Friand de fantômes et autres irréductibles trépassés, Didier van Cauwelaert nous relate dans L’Apparition l’histoire d’un Indien du Mexique, Cuautlactoactzin, auquel la Vierge serait apparue en 1531. Les miracles qui lui furent attribués en ont fait une cible de choix pour tous les malades, estropiés et déshérités du Mexique. Aussi la béatification de Juan Diego (son nom de baptême), qui serait ainsi enfin promu au rang des officiels, est-elle attendue avec impatience. Or les autorités du Vatican procèdent avec prudence : on mène à la basilique de la Guadalupe les plus grands experts de diverses disciplines pour examiner les reliques et confirmer ou infirmer le caractère exceptionnel et inexplicable des traces d’ordre divin laissées par la Vierge sur la tilma, le vêtement de Juan Diego. Nathalie Krentz, ophtalmologue athée réputée, est du voyage.

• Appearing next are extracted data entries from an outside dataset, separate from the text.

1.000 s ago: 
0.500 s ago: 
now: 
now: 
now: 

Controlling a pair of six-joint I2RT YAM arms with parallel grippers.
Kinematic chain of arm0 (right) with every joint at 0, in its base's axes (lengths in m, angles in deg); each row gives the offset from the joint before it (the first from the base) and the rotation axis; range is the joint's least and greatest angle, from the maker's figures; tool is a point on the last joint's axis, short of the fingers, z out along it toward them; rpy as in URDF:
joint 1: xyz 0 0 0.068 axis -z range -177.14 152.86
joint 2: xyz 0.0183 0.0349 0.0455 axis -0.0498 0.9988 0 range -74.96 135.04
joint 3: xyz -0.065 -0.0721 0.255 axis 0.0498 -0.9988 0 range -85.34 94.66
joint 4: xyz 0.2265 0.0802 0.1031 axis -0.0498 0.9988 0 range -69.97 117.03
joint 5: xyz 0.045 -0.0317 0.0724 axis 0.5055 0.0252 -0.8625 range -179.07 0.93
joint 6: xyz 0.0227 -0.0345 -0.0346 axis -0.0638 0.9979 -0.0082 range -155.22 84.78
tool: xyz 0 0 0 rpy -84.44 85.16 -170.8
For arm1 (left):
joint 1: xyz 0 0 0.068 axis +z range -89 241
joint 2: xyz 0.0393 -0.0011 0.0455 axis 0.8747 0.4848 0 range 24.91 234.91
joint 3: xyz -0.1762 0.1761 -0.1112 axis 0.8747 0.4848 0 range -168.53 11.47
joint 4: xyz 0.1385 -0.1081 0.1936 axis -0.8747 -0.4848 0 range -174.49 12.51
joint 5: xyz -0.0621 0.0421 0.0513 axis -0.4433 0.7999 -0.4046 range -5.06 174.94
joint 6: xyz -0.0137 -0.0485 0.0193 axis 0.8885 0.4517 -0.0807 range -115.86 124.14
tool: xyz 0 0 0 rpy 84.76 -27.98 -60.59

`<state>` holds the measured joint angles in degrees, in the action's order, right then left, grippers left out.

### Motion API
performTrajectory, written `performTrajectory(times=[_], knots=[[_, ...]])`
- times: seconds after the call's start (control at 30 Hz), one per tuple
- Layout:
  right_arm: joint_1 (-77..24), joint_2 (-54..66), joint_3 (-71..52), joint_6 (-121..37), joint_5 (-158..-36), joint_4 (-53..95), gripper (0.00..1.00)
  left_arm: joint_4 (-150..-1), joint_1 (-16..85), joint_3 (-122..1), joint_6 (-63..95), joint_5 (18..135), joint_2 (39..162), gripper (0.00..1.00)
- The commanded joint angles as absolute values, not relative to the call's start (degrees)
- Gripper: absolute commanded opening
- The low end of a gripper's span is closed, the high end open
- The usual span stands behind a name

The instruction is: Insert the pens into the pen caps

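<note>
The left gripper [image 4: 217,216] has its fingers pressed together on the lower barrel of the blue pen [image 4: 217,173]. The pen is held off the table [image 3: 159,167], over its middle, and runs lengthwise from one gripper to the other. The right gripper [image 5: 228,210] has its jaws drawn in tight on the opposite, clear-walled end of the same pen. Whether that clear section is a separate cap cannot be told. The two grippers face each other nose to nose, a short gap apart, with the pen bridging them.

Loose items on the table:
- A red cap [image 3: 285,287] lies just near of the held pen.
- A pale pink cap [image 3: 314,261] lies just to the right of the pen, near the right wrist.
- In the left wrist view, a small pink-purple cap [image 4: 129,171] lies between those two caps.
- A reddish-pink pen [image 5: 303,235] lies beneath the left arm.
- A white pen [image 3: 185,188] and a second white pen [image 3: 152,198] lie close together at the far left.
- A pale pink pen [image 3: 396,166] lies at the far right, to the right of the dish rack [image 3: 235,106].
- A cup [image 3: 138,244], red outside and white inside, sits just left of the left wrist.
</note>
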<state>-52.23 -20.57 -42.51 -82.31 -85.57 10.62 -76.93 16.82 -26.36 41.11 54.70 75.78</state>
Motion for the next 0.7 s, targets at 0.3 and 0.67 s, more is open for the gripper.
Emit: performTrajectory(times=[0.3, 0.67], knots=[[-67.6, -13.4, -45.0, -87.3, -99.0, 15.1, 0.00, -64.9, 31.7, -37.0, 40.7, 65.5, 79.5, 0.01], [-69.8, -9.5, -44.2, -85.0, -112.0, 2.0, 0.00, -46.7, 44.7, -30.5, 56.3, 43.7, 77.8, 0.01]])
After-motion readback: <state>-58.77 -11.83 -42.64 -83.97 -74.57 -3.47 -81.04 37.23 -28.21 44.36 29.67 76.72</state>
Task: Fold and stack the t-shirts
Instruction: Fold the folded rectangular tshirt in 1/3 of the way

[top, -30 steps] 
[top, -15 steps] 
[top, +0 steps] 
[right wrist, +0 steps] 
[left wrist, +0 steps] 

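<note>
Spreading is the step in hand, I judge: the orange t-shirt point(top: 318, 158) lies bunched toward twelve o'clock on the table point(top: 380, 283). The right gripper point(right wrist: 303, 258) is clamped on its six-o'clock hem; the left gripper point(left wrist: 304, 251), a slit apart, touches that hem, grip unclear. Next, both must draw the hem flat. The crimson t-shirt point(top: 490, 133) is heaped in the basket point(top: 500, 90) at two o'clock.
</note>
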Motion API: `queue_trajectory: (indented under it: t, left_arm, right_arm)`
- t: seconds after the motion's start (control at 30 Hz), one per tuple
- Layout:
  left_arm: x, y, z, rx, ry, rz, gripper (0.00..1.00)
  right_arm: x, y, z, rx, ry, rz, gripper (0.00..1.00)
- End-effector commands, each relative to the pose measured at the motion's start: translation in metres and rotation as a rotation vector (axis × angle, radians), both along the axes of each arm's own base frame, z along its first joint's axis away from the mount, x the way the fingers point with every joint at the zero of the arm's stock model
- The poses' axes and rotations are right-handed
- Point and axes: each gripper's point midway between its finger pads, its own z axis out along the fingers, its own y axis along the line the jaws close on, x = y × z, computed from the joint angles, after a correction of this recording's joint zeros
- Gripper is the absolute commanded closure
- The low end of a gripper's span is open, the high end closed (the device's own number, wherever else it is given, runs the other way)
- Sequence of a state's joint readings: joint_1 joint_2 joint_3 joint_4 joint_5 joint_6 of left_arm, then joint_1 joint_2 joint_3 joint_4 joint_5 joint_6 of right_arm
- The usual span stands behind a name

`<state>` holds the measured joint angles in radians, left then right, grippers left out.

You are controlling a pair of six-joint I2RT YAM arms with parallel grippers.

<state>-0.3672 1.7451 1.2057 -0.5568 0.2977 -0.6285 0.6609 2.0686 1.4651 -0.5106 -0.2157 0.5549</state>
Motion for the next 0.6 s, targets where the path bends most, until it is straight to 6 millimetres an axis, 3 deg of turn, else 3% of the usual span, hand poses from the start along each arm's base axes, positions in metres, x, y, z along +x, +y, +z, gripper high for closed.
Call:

En attente de béatification, Juan Diego, mort en 1548, qui habite depuis lors le regard de la Vierge, se morfond dans ses limbes et rêve de vacances posthumes bien méritées. C’est avec acharnement qu’il tente d’influencer Nathalie pour qu’elle le libère de cette célébrité dont il n’a rien à faire puisque les miracles qu’on lui attribue sont soit le fait du hasard, soit d’origine divine. Son rôle d’intercesseur entre la Vierge et les malheureux qui l’implorent lui pèse de plus en plus, lui dont le seul désir est de retrouver sa femme, Maria Lucia, décédée quelques années avant lui : « Je n’en peux plus de passer l’au-delà à écouter les vieilles me parler de leurs varices, les vieux de leur goutte, de leur queue et de leurs fonds de pension, les jeunes m’implorer pour avoir un enfant ou le faire passer, les amputés me réclamer leurs jambes, les députés un siège, les supporters un but »
La plume heureuse et leste, van Cauwelaert nous décrit avec sa verve habituelle les tribulations de Nathalie qu’il trimbale dans des taxis déglingués et un minibus épiscopal, « de crevasses en dos-d’âne sur des routes défoncées qui serpentent à travers rien. » À lire!